-- Description of the task --
Range to reproduce from the entries below: the line with "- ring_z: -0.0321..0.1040", the line with "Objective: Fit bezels", and every line in between. Give them exactly and give nothing else.

━━━━━━━━━━━━━━━━━━━━━━━━━━━━━━

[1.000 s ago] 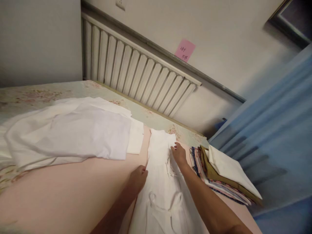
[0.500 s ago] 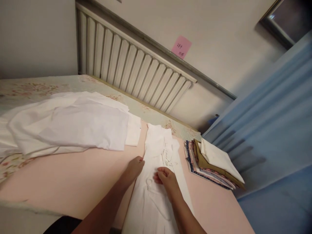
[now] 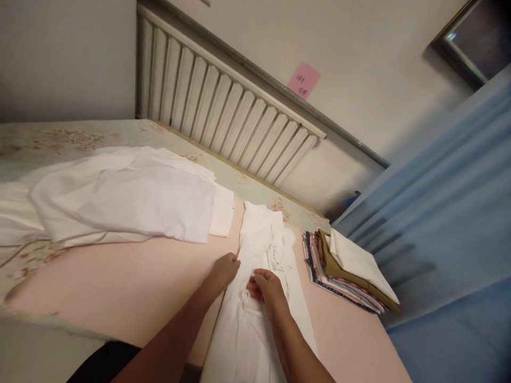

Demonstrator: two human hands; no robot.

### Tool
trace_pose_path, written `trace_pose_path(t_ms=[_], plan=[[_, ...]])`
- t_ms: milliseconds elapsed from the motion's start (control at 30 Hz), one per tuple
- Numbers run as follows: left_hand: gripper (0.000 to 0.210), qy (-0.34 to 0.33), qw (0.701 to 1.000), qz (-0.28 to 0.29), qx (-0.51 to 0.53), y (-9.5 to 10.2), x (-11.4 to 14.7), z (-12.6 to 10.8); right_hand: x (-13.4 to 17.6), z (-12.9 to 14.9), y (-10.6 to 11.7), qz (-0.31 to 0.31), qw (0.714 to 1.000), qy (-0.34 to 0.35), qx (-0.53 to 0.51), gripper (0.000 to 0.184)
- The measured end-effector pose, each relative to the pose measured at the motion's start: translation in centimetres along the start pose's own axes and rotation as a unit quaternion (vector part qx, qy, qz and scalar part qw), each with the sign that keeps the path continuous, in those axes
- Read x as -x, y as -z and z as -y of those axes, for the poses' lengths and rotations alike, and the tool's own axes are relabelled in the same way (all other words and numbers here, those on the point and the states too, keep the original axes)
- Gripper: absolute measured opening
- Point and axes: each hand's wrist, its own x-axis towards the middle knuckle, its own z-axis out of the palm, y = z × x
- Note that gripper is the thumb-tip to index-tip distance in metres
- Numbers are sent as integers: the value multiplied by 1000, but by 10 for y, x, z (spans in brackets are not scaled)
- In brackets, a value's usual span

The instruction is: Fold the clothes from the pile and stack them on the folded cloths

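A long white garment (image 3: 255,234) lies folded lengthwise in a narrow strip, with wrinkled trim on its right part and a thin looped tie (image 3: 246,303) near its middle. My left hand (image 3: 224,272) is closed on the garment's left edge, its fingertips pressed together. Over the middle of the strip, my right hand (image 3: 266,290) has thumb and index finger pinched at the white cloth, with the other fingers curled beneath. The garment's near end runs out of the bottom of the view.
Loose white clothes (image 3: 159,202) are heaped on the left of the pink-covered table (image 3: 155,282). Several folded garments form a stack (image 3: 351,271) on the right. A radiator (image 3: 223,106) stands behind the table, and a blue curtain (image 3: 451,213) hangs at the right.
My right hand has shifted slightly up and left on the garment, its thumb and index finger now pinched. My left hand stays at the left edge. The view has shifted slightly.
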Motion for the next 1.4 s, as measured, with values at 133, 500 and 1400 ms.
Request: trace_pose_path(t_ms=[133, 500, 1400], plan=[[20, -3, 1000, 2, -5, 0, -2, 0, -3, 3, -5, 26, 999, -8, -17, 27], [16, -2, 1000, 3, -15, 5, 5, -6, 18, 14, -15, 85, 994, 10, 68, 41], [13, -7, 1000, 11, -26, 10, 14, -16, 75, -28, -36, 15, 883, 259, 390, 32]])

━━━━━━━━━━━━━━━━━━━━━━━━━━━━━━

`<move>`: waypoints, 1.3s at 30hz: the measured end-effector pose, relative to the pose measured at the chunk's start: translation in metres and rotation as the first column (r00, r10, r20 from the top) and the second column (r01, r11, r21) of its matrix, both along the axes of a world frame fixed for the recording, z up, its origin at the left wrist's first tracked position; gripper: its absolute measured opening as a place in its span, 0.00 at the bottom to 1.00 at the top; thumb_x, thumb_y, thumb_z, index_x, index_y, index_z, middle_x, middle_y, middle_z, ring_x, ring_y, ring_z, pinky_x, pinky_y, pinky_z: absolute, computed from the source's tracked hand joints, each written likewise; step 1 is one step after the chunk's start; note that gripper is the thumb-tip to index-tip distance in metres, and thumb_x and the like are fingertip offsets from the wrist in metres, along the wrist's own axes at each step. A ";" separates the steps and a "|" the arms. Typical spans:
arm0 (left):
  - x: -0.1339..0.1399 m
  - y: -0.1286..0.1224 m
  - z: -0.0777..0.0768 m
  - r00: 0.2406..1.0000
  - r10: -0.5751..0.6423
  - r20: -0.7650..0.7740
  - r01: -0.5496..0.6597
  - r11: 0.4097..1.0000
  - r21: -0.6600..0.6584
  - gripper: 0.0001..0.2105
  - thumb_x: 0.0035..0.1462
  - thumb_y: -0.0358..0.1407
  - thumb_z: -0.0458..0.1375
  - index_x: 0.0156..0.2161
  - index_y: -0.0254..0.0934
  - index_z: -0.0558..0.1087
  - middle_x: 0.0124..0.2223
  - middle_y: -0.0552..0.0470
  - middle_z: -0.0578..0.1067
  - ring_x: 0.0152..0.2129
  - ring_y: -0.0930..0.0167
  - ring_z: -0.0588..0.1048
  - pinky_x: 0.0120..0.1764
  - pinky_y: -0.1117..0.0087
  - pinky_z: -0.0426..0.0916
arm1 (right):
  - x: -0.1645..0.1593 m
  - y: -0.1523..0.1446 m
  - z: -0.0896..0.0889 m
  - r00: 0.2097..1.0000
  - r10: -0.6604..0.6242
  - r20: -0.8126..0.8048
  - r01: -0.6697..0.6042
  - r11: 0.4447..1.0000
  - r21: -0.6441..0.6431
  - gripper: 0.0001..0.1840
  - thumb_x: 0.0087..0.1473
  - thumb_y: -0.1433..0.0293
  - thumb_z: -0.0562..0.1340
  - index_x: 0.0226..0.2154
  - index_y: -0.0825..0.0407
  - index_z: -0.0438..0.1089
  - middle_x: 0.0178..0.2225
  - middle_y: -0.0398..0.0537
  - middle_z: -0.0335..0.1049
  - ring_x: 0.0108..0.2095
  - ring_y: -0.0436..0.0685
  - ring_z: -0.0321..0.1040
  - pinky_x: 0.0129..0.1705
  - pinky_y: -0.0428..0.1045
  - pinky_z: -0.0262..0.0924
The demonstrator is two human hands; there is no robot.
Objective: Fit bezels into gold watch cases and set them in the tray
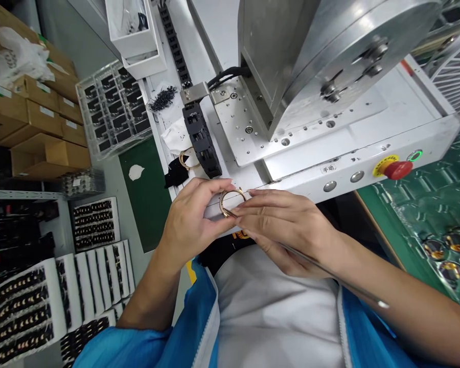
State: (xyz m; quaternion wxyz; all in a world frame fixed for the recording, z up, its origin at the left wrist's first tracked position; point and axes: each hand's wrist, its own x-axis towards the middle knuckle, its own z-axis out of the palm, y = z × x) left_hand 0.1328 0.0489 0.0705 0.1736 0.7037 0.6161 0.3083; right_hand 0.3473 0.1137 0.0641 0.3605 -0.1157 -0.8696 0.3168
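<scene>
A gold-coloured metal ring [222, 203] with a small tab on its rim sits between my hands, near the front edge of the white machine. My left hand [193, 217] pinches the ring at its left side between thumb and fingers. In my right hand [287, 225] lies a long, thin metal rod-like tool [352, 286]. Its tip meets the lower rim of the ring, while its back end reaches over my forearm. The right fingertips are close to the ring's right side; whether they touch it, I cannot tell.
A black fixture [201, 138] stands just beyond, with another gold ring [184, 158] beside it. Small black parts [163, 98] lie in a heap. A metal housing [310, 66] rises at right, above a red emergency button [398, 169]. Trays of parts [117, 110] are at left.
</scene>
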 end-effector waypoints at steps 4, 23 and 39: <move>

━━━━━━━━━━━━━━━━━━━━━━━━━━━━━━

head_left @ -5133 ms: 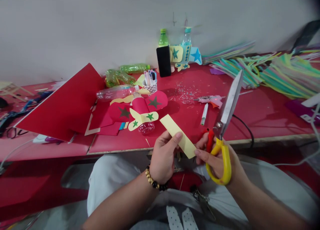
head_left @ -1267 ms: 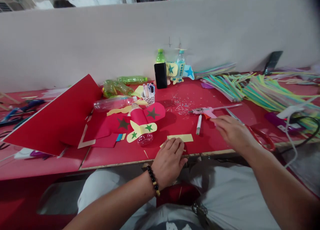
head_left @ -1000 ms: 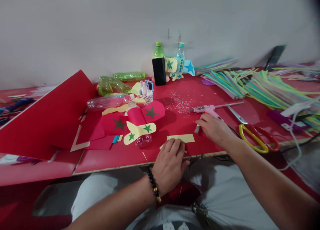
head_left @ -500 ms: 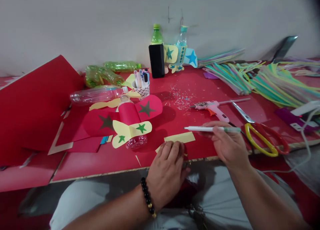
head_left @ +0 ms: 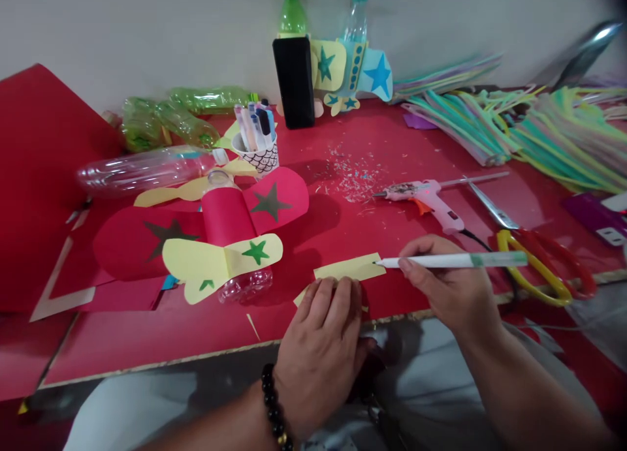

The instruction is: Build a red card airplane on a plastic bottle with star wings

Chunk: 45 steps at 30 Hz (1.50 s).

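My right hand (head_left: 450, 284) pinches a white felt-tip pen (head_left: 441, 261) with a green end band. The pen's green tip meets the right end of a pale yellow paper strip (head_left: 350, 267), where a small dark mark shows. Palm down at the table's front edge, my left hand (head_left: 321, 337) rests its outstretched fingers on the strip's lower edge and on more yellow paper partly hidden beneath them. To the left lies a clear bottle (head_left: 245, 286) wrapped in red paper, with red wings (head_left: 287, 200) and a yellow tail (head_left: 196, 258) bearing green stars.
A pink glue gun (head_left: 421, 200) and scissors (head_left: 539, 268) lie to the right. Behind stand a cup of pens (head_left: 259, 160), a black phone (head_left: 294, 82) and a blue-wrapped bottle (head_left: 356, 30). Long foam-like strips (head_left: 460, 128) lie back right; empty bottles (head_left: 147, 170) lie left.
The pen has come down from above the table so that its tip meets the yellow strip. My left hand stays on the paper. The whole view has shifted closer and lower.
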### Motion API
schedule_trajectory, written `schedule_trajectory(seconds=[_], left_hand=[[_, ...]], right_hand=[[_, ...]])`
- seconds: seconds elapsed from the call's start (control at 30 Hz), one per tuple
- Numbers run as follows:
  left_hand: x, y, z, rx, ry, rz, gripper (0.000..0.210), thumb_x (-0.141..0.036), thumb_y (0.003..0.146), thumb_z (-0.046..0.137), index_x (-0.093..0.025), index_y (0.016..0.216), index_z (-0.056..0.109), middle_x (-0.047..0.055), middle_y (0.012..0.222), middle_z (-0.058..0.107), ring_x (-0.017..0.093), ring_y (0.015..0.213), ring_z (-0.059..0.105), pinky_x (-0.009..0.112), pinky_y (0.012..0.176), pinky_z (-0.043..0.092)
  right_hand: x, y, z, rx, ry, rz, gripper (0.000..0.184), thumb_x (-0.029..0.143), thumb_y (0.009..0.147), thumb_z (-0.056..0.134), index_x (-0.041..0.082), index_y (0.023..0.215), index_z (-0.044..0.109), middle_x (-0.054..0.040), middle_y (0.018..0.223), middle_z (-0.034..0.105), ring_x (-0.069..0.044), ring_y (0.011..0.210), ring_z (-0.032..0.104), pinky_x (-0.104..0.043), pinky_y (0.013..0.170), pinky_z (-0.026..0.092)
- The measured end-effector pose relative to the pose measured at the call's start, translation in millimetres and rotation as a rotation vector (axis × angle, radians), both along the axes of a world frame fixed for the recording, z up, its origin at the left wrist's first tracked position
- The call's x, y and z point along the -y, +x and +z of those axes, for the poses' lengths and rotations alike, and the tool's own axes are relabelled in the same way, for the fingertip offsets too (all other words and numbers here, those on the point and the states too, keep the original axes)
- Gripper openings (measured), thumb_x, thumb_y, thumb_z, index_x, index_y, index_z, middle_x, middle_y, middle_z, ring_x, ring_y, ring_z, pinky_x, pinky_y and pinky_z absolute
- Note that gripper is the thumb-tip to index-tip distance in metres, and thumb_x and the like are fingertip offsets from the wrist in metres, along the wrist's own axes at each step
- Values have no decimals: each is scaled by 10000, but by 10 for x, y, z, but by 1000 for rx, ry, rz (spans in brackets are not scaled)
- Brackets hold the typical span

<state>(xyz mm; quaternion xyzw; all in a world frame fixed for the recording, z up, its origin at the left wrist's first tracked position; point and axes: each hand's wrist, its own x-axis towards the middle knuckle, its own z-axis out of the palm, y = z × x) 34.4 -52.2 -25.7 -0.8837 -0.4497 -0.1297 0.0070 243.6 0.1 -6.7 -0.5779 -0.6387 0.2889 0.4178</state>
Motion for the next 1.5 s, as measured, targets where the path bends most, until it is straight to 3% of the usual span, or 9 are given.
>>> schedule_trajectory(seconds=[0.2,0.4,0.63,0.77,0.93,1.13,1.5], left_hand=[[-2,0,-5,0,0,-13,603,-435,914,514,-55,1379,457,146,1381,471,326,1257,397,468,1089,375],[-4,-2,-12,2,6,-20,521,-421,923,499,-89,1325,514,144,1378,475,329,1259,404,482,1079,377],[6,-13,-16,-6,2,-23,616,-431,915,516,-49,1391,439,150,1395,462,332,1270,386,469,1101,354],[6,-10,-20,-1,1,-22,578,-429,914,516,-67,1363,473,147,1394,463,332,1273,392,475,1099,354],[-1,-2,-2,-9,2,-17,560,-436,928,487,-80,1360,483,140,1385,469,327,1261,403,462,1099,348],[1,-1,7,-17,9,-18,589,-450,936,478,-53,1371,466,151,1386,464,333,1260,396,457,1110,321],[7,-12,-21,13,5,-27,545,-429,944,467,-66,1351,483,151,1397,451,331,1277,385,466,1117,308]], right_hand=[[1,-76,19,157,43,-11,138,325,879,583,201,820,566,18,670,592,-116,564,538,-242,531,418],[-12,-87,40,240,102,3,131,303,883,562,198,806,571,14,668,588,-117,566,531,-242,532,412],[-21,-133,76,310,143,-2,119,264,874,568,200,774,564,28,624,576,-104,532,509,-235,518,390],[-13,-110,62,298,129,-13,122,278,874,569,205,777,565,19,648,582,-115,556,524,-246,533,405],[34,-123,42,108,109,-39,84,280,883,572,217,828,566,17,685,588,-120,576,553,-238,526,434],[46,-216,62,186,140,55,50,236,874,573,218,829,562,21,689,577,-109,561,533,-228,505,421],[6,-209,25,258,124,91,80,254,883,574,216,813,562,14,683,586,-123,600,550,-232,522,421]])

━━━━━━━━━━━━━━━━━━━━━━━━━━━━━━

-- Response --
  - ring_z: -0.0321..0.1040
  - pinky_x: 0.0129..0.1705
  - pinky_y: -0.0428..0.1045
  - pinky_z: -0.0262..0.0924
The demonstrator is two human hands; there is no robot.
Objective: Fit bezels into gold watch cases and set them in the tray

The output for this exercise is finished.